• Problem details: Search term "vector": copy each line of the records that contains it.

• Provided material:
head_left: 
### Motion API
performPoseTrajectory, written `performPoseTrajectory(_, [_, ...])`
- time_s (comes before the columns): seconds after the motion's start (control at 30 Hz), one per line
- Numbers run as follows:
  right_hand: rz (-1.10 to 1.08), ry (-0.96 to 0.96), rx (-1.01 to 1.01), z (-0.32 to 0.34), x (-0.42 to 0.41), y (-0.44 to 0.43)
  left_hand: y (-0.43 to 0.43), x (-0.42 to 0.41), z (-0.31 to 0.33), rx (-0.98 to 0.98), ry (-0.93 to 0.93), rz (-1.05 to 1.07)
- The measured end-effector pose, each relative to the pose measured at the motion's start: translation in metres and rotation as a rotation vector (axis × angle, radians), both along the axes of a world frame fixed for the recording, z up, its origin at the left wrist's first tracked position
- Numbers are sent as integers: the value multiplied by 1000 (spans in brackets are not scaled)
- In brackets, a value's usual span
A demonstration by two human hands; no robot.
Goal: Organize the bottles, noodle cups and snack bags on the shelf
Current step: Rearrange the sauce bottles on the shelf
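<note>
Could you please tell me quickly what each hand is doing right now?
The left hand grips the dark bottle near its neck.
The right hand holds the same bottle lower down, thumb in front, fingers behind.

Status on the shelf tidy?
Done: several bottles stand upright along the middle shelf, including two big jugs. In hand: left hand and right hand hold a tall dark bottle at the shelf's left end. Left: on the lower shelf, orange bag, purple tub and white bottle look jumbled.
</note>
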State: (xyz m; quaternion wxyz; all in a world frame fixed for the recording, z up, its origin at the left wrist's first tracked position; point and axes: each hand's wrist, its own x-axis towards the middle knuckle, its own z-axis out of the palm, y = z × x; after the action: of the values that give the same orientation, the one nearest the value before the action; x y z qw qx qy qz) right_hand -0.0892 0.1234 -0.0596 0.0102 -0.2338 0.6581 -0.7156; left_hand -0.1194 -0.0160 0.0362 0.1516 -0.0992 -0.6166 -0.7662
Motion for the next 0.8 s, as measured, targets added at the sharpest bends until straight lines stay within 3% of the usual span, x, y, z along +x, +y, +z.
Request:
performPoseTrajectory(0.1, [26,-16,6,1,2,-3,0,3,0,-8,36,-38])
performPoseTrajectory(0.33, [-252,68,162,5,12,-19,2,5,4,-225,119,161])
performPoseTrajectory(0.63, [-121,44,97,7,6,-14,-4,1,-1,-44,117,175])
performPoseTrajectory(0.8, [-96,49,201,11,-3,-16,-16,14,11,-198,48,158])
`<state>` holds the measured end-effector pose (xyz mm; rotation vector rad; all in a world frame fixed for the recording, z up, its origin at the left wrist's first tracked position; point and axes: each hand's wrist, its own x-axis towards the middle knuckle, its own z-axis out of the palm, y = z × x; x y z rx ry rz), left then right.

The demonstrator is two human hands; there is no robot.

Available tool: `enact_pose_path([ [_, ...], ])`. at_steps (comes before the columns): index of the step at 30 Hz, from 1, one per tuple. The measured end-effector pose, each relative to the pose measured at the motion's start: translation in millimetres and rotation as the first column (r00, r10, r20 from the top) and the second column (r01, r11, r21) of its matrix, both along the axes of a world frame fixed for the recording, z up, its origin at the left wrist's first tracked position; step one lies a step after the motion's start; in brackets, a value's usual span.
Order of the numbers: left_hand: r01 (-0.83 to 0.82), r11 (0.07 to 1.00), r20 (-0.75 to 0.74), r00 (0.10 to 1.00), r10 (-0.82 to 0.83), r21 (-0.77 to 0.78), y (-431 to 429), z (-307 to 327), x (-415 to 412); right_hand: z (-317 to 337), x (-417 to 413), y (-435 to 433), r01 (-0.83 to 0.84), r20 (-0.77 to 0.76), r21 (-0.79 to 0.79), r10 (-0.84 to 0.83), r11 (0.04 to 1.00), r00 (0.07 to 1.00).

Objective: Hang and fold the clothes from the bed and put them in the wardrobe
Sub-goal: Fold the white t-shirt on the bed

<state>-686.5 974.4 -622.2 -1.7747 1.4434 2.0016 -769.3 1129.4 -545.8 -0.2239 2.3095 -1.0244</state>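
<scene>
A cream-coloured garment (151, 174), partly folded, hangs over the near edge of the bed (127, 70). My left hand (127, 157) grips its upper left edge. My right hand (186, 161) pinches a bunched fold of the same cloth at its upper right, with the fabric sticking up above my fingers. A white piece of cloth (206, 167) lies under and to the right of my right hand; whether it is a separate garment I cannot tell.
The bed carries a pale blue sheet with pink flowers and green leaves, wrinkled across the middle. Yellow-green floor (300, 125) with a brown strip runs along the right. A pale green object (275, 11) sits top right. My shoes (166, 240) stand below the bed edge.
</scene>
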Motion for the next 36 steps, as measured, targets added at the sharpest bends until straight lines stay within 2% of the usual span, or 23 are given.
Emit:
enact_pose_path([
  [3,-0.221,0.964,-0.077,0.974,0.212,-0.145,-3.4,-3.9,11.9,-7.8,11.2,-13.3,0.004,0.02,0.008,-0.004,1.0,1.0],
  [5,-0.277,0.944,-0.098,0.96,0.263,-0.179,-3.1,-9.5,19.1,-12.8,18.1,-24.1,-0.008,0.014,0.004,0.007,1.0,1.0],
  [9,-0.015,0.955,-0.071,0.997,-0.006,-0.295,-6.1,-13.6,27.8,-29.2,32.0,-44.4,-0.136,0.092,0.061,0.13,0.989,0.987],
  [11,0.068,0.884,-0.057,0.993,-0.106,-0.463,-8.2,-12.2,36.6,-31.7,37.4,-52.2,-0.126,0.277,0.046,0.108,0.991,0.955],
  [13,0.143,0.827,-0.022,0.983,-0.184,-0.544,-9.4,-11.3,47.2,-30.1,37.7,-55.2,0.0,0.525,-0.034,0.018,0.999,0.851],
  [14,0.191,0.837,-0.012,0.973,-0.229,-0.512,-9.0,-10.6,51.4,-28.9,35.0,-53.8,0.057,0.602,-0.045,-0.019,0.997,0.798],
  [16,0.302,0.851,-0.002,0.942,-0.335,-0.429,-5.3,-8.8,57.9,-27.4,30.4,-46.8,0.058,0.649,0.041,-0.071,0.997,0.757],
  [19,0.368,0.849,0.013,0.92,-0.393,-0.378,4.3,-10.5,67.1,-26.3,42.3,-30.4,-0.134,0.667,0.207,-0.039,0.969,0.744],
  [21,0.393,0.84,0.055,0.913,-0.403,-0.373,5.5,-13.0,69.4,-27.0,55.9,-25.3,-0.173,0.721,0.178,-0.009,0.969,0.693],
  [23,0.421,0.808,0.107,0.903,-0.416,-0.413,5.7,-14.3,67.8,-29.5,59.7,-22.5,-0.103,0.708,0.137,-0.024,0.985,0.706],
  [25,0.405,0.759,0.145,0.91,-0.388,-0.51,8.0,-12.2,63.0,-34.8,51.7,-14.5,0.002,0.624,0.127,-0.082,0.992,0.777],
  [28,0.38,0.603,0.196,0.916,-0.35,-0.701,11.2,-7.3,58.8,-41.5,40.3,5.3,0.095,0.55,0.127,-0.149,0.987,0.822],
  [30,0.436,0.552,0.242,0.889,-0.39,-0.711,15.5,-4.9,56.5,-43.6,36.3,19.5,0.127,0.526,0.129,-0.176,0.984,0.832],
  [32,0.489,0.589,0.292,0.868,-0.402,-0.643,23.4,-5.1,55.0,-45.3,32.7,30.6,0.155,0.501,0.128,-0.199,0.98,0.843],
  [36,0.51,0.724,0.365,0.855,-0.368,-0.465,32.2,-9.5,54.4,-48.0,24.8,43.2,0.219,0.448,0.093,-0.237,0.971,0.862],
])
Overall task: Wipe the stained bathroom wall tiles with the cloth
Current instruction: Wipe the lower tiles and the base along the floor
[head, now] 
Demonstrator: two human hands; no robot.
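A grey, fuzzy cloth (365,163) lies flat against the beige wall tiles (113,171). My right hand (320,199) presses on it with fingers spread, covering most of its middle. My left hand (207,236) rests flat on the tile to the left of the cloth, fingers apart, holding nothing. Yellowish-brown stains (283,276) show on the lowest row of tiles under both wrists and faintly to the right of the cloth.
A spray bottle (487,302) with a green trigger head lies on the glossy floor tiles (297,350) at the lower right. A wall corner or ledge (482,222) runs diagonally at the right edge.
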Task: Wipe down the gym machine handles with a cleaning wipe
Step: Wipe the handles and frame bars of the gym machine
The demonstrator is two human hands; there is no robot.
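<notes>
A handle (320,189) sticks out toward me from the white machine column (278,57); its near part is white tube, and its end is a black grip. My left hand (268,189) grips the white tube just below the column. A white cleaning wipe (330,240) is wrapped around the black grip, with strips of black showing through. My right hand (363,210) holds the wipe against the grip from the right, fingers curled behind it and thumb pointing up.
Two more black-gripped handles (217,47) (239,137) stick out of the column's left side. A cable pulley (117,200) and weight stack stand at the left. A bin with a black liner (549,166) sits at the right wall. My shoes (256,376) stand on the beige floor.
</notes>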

• Solution to this exercise:
- The measured end-effector pose, each relative to the pose measured at the motion's start: translation in metres and rotation as a rotation vector (axis × angle, radians), both along the axes of a world frame fixed for the recording, z up, its origin at the left wrist's first tracked position
`<state>` holds the measured end-effector pose (xyz mm; rotation vector rad; all in a world frame fixed for the recording, z up, its origin at the left wrist's first tracked position; point and axes: each hand's wrist, its own x-axis towards the middle knuckle, its own z-axis out of the palm, y = z × x; x y z rx ry rz), left then right.

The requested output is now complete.